=== To do ===
Please repeat only the lines below starting at the line that holds "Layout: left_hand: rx" and ending at the line that holds "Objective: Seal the", exactly, with both of those lines included and every picture omitted.

=== Provided data ===
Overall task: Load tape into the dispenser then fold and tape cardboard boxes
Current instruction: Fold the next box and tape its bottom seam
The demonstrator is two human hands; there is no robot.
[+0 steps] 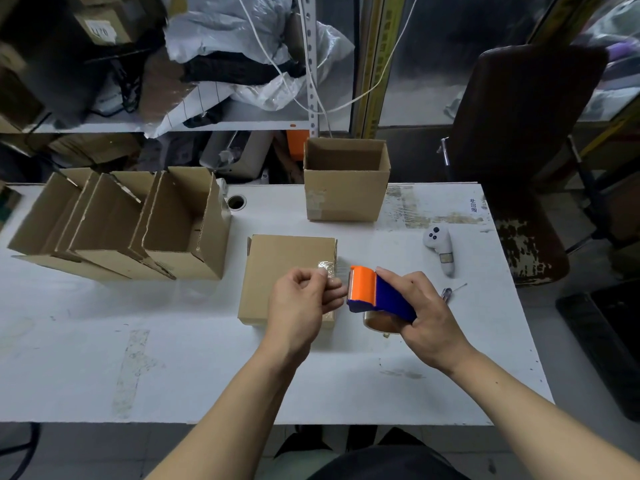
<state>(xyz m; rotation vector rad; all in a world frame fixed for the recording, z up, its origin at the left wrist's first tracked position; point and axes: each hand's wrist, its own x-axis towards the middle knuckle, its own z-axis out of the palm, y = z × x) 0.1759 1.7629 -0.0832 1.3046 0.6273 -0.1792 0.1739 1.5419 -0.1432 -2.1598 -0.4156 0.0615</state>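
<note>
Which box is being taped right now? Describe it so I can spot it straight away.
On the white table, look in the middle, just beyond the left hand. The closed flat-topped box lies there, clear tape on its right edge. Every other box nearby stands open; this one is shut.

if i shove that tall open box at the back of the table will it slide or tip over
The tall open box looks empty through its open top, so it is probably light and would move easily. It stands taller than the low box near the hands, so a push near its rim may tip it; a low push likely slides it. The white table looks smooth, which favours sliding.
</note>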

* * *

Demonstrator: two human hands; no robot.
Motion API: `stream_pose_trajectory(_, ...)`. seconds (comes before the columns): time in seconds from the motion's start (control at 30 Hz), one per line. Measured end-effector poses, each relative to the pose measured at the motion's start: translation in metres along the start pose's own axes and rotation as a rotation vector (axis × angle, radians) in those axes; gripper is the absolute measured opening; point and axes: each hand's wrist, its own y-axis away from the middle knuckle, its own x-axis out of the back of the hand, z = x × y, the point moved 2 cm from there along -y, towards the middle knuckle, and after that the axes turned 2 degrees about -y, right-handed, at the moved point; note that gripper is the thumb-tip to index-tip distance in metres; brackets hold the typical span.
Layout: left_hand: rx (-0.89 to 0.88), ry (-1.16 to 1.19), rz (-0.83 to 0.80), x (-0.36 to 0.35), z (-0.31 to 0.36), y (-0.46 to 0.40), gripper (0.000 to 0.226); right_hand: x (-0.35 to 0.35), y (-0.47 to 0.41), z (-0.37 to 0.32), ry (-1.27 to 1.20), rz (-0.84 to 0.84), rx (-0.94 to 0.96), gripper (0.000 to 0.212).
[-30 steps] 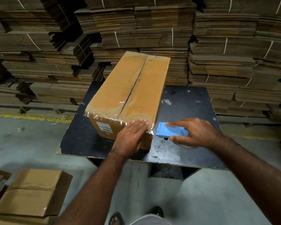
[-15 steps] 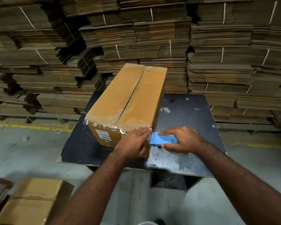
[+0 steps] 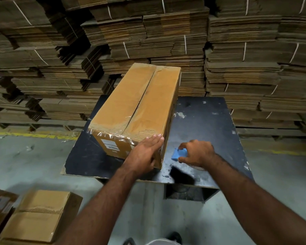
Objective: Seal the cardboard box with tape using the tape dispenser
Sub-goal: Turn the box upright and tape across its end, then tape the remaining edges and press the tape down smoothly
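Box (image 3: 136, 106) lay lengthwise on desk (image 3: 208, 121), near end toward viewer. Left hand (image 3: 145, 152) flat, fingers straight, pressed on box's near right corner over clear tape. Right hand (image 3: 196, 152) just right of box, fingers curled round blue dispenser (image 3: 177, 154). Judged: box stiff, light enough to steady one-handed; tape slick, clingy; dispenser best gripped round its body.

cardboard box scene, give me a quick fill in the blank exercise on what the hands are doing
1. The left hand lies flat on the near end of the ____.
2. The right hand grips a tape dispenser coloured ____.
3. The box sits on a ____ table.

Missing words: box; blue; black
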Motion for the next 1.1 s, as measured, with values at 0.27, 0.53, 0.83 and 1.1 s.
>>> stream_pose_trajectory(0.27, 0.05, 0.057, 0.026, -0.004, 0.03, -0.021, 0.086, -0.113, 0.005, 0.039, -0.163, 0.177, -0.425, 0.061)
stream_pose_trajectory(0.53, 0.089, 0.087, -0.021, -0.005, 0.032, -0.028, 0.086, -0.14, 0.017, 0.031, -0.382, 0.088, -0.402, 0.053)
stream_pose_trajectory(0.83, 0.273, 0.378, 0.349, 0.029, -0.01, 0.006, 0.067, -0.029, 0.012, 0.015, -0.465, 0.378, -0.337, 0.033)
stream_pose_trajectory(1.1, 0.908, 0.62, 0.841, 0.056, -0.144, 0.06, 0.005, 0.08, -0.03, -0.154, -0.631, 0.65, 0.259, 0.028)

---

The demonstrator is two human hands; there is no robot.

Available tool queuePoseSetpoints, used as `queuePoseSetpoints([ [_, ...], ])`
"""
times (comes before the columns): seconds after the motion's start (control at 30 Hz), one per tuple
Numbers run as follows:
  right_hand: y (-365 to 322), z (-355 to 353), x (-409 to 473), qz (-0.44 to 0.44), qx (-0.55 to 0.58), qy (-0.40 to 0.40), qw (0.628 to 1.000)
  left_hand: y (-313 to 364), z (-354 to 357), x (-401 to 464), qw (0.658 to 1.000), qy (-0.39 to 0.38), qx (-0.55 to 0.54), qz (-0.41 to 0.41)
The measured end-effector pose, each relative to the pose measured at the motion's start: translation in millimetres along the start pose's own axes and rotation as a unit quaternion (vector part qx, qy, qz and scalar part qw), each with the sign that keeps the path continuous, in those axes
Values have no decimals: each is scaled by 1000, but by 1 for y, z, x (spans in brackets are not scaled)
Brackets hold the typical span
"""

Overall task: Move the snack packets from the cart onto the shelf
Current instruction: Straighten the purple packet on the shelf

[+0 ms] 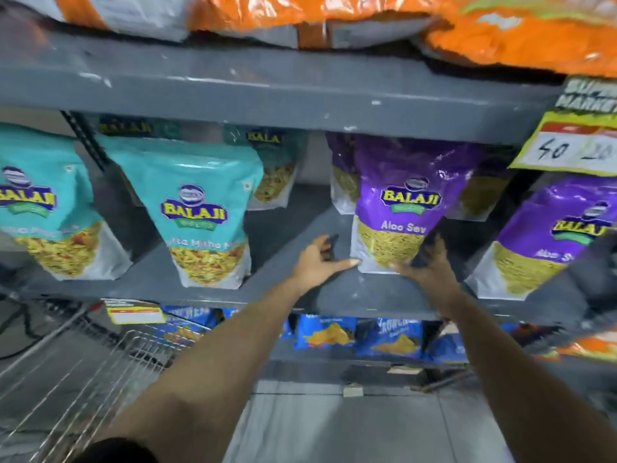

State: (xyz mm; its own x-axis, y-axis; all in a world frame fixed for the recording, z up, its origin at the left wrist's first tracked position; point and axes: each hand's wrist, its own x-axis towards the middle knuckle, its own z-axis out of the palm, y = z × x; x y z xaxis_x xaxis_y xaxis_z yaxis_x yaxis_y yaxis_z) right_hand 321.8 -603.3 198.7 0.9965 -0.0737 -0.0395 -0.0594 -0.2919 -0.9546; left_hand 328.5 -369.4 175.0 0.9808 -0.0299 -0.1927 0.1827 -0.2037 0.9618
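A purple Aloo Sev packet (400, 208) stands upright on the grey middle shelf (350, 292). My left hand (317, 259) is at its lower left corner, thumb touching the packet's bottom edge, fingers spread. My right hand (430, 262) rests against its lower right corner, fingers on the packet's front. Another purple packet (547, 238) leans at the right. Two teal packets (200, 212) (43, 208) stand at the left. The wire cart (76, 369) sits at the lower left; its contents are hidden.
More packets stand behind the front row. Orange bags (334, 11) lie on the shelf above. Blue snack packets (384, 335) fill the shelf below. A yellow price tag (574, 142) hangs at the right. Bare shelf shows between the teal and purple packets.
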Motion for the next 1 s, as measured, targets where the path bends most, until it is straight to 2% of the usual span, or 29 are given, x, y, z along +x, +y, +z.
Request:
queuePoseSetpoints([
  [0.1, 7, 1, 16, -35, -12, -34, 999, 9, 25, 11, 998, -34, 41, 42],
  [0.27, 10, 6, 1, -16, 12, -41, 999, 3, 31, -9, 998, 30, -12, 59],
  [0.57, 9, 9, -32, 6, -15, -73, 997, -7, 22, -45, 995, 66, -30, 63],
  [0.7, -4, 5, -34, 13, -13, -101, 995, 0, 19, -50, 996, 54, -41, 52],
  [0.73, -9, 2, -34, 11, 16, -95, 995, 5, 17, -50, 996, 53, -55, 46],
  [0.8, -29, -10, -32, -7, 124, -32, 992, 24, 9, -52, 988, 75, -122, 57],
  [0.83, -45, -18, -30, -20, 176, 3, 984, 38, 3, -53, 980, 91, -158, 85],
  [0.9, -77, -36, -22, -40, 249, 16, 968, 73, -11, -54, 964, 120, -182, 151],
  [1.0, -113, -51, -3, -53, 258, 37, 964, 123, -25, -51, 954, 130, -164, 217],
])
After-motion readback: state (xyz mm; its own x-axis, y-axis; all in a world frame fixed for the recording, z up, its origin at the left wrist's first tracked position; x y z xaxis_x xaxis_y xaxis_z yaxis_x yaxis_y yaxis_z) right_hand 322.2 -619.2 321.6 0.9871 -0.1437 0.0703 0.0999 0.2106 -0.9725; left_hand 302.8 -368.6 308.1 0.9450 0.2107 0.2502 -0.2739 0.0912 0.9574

=== Response to this exercise ===
Layout: left_hand: rx (-0.89 to 0.88), ry (-1.16 to 1.19), rz (-0.83 to 0.80), x (-0.36 to 0.35), z (-0.31 to 0.36), y (-0.46 to 0.40), gripper (0.000 to 0.226); right_hand: x (-0.35 to 0.35), y (-0.47 to 0.41), z (-0.37 to 0.32), ry (-1.27 to 1.20), rz (-0.84 to 0.84), rx (-0.94 to 0.96), gripper (0.000 to 0.212).
[-30 steps] 
[-15 steps] 
[+0 steps] 
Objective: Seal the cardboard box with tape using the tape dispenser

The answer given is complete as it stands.